Chad and I sit silently now in the kitchen chairs; tears drip freely into my lap. Chad reaches over, rests his hand on my knee; I take hold of it. We have heard each other out. We’ll be okay. By grace, we’ll be okay. It’s all just harder than I want it to be.

Not fifteen minutes later, my mom phones. As soon as I hear her voice, I’m bawling into the phone. She understands what I haven’t even said: it’s a difficult morning with grief. Her words are soothing and kind. She knows; and grieves alongside me. I am going out to A’s house, she says, and you’re welcome to come along, if you want. I’m going to bring some soup and things. I don’t want to make things worse with Chad, so I decline. But after hanging up, the option of staying home to mix cement with three children sounds absurd. Traveling, instead, toward the center of the grief is what feels right. Furthermore, while much of my grief is owed to Steve’s family, and the terrible way in which they now suffer, there is an instinctive longing to be them, to offer whatever I can offer.

Grief is demanding. I never knew it was so demanding.

Unable to see clearly through my emotional clutter, I utter a confused prayer: I don’t know what to do. Show me what to do. So as casually as possible, I say: My mom’s going to visit Steve’s family today… and then I let the words hang awkwardly in the open air. And God bless Chad, who turns to me and says, You should go. I want you to go, and then opens his arms so that I can fall into them. After a minute, he adds, But I’m not doing any mosaic projects. I laugh and let him know I don’t expect him to be arranging gemstones in cement while I’m gone.

Upstairs, I pull my hair into a bun, throw on some denim, and head out to my yard to clip a bouquet. Ordinarily, arranging bouquets is something I do rather well, but just two plants in, and the bouquet is looking pathetic…Japanese Elm branches, a flowerless stalk from a Birds in Paradise…I look at the thing with great spite: it’s totally not working.

Back in the house, I whine to Chad: I want to bring something to them…I have no flowers, no soup, no nothing…what do I bring? And Chad pauses but a second, then quickly settles the matter for me: Just bring yourself.

And so I do.

The drive to Orinda is unexpectedly cathartic. Passing through the Caldecott tunnel, I find heavy sobs escaping from way down deep inside of me – loud, primitive, contorted-face kind of sobs. I realize that I belong right here, in this car; the drive to Orinda is a grace. The time alone has opened the door to my grief; a door I’ve kept mostly shut in order to survive my days; grief, refusing to be robbed, finds a way out at last.

At the house, I wrap Steve’s sister and Steve’s mom in my warms and squeeze – it feels so good to be in their embrace. I don’t want to let go. We gaze into each other’s tear-filled eyes and there is a beautiful sort of knowing between us. It is the first time this week where no explanation is needed for why I feel the way I do. It is one of the first times this week that I don’t have to pretend I’m okay when I’m actually not.

The time spent with Steve’s family feels like an earthly sort of heaven, especially for grievers: it is togetherness; it is raw and true; it is love beyond words; it is a painful, but perfect kind of warmth.
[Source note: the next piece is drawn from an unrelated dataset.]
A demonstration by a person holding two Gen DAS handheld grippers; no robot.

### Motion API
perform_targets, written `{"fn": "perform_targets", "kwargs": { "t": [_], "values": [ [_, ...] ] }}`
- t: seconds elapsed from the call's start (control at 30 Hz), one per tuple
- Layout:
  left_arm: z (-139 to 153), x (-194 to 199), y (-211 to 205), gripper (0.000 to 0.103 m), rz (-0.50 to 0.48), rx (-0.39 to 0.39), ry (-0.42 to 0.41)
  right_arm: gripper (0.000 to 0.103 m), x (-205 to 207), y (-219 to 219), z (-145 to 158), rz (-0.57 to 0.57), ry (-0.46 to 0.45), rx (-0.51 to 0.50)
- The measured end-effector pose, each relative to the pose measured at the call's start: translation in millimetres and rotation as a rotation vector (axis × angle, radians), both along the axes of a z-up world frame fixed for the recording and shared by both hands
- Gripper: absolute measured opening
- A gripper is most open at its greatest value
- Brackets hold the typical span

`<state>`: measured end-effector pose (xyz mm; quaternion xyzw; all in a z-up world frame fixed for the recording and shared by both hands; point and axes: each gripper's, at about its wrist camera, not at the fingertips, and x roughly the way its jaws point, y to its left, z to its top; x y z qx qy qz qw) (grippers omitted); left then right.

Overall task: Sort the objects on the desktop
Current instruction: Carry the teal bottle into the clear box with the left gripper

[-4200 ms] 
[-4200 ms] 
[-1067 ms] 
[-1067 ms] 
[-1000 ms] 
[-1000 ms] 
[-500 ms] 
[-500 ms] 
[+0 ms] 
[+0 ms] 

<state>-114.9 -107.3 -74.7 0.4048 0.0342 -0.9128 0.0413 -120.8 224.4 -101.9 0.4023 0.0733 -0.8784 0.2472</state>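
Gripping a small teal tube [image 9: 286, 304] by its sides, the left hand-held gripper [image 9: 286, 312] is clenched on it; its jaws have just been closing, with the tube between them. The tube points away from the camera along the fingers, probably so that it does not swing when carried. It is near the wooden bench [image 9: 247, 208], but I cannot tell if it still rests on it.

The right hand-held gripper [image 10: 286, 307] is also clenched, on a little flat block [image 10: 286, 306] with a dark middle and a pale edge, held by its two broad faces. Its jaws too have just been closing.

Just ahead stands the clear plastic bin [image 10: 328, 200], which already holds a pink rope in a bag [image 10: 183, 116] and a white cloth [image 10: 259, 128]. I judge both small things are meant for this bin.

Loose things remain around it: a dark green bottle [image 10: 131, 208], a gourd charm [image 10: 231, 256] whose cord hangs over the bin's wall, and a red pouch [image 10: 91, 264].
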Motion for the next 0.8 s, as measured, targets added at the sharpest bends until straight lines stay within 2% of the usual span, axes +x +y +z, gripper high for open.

It is not the awkwardness around death that I feared. It is intimate. Rather it is the wound open wide, for healing. Although it’s unforgivably difficult to see the friends I hold so dear, suffering so profoundly, I rejoice in being with them. I am honored they have welcomed me in to their sacred place of grief.

Something else happens that I didn’t know could happen in times of grief: we laugh hysterically. Peering over one another’s shoulders at old photo albums, filled with moments from Steve’s life, we howl at our mothers going braless in the seventies – what gigantic boobs they had; and at Steve’s dad, in his impossibly tight pants, his unbelievable afro; and at Steve, who at age four, is dressed in a mustard colored leisure suit. Steve’s family tells a funny story about Steve getting sandwiched in a foldout sofa when it retracts unexpectedly, his feet wiggling in the air over the cushions as he yelps for help. We laugh and laugh and laugh – until we need to cry. And then we cry.
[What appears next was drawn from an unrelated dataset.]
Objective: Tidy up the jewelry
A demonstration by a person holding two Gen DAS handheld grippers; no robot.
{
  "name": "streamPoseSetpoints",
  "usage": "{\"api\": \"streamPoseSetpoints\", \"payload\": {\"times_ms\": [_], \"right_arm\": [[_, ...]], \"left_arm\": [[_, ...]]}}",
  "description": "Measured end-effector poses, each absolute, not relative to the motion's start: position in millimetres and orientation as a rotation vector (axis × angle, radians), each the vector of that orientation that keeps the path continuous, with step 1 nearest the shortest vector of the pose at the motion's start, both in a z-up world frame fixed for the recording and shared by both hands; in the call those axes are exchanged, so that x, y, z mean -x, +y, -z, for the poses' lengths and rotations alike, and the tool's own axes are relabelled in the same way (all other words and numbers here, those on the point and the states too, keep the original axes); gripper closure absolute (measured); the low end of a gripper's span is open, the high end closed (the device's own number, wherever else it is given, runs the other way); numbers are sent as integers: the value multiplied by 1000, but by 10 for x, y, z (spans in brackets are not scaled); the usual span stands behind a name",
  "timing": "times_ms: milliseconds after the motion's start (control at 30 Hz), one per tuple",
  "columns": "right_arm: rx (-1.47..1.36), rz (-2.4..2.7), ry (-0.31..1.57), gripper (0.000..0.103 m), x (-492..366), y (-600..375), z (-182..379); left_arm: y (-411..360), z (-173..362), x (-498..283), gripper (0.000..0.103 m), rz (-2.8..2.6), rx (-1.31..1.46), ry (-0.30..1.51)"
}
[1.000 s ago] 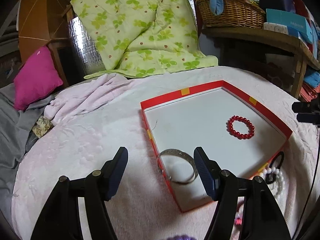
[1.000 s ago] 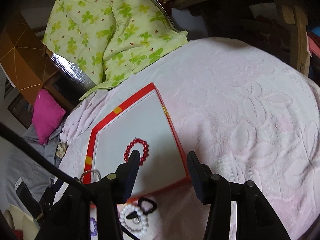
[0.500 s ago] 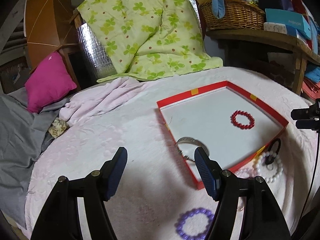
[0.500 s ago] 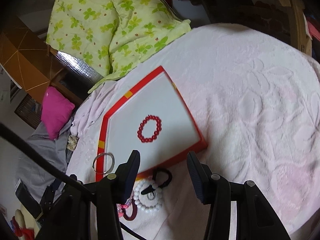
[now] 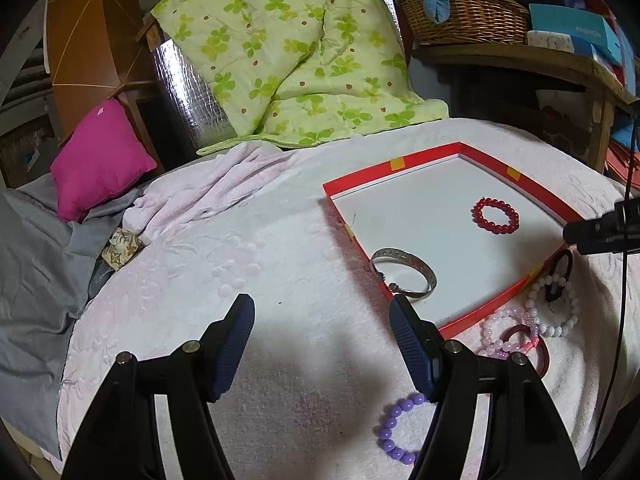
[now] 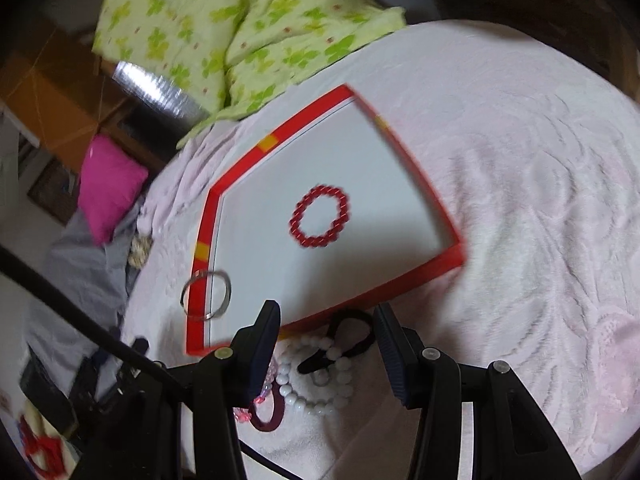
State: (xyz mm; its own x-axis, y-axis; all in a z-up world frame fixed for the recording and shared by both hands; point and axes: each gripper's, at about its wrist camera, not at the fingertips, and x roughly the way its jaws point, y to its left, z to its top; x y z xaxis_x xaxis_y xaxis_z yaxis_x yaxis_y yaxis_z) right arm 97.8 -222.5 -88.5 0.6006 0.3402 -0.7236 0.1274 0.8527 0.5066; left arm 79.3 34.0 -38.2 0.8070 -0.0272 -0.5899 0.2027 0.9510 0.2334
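Retreat by the left hand-held gripper point(image 5: 322, 336), jaws wide and empty, leaves the silver bangle point(image 5: 402, 275) propped on the red tray's point(image 5: 532, 194) near-left rim, while the right hand-held gripper point(image 6: 327, 344), likewise released, closes on the white pearl bracelet point(image 6: 316, 380) just outside the tray.

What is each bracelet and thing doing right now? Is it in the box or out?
Left tool: open, empty, over the blanket.
Right tool: open, empty, above the loose pile.
Red box: open, no lid.
Red bead bracelet: flat inside the box.
Silver bangle: lying across the box's rim.
White bead bracelet: outside, on the blanket.
Black hair tie: outside, overlapping the white beads.
Purple bead bracelet: outside.
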Motion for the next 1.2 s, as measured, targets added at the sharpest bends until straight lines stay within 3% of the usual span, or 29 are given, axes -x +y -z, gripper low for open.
{"api": "streamPoseSetpoints", "payload": {"times_ms": [167,567,1200], "right_arm": [[-356,-160,929,38,-992,-1870,836],[-106,-56,911,35,-1096,-1384,883],[-154,-35,862,34,-1068,-1409,742]], "left_arm": [[398,375,-792,33,117,-281,620],[412,306,-742,33,137,-264,599],[397,217,-676,33,156,-250,581]]}}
We tell the best of the Steven stories: the memories shared between us, and even stories that are new to one another. We talk about death. We talk about life. We talk about God. We talk about wishing we could talk to the dead. And I remember now why these friends are more like family: it’s so easy to be with them. We can say anything or nothing at all; we can laugh or cry. We can share thoughts embedded deep in our souls about the way things are. And were. We can be as we are. Today, I feel profoundly thankful -- that Steve was in my life for all of those years. And that his precious family still is.

4 comments:

  1. Who is with you in the picture, Shannon?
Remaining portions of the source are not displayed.